- [Work order] Beginning with the line where "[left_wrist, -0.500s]" appears, restate the lines word for word through the last one in the listing.

########################################

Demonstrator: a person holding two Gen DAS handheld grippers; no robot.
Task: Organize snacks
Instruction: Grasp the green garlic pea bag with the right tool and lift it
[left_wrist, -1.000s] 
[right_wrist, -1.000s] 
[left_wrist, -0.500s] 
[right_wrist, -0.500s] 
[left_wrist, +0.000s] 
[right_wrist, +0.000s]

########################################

- [Result of this task]
[left_wrist, -0.500s] 
[right_wrist, -0.500s] 
[left_wrist, +0.000s] 
[right_wrist, +0.000s]

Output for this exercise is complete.